WHAT YOU HAVE TO DO:
Using the listing that follows, return every line with the word "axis".

•••••

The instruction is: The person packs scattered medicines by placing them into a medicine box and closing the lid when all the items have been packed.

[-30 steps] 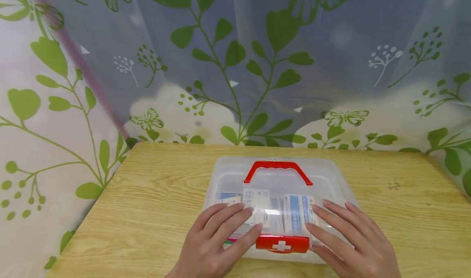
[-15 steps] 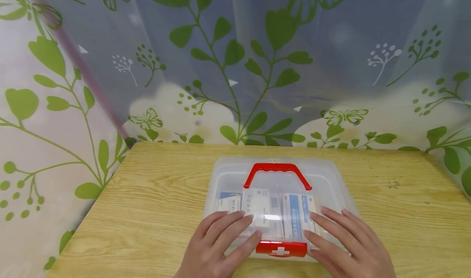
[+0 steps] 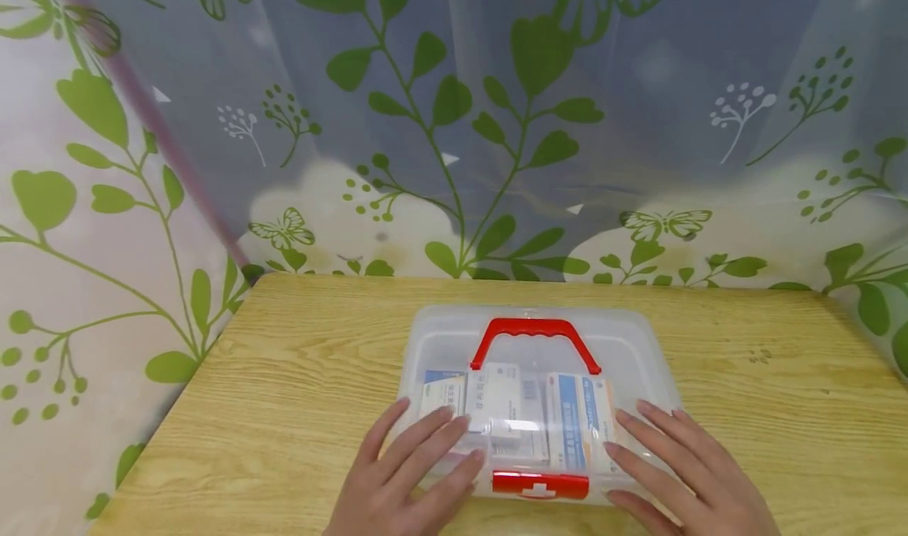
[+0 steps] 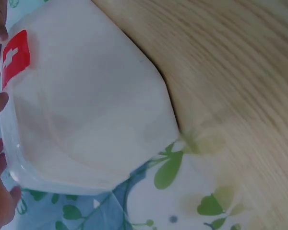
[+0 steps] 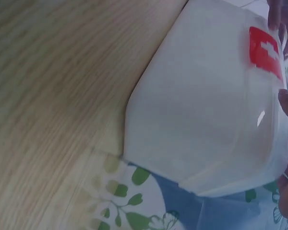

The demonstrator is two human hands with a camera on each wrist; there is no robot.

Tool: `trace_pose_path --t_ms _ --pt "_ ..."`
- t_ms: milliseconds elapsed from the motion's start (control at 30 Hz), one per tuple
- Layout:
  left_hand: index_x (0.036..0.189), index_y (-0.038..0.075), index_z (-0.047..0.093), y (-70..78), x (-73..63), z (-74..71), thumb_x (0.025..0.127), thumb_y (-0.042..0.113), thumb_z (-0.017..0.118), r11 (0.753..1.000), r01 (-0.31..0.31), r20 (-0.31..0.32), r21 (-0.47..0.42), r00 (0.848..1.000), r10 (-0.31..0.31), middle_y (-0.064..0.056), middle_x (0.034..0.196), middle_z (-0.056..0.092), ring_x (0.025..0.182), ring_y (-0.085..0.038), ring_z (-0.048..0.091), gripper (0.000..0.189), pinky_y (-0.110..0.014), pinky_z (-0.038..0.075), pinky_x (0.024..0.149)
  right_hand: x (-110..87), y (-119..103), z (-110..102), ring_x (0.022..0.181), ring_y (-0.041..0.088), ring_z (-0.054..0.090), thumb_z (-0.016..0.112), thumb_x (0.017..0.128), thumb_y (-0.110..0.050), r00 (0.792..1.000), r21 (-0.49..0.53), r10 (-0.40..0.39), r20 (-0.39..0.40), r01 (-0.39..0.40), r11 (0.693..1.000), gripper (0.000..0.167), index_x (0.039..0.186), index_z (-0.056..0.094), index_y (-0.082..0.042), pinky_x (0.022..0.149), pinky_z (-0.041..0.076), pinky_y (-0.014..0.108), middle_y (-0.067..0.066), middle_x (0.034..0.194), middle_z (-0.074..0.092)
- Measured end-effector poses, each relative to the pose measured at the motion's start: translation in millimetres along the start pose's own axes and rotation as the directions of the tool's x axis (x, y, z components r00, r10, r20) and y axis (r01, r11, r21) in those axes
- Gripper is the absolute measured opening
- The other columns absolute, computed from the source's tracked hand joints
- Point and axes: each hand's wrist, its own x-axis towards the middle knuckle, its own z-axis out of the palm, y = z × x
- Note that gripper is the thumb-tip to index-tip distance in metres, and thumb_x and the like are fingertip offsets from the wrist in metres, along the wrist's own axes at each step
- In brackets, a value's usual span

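A clear plastic first-aid box (image 3: 641, 347) stands on the wooden table, its lid down. On its front edge sits a red latch (image 3: 541, 485) with a white cross. The red carry handle (image 3: 537, 327) lies toward the back of the lid. Through the lid show several medicine boxes (image 3: 567, 418). My left hand (image 3: 397, 481) rests with spread fingers on the lid's front left, its thumb left of the latch. At the front right, my right hand (image 3: 691, 473) lies likewise with fingers extended. In both wrist views, fingertips reach the rim of the box.
The wood-grain table (image 3: 284, 410) extends on both sides of the box. A curtain (image 3: 454, 126) printed with leaves and butterflies hangs behind it, and a similar patterned cloth (image 3: 78, 244) hangs along the left side.
Both hands have slid apart, the left hand leftward and the right hand slightly rightward, away from the latch. The latch and handle appear slightly lower in the head view.
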Motion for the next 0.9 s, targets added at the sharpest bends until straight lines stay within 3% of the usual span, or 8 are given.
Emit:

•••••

SOLUTION TO THIS EXERCISE:
- Measured end-effector poses, each relative to the pose measured at the motion's start: translation in millimetres along the start pose's own axes and rotation as the directions of the tool's x axis (x, y, z components r00, r10, r20) and y axis (r01, r11, r21) in those axes
- Point and axes: each hand's wrist, its own x-axis towards the middle knuckle, its own z-axis out of the palm, y = z × x

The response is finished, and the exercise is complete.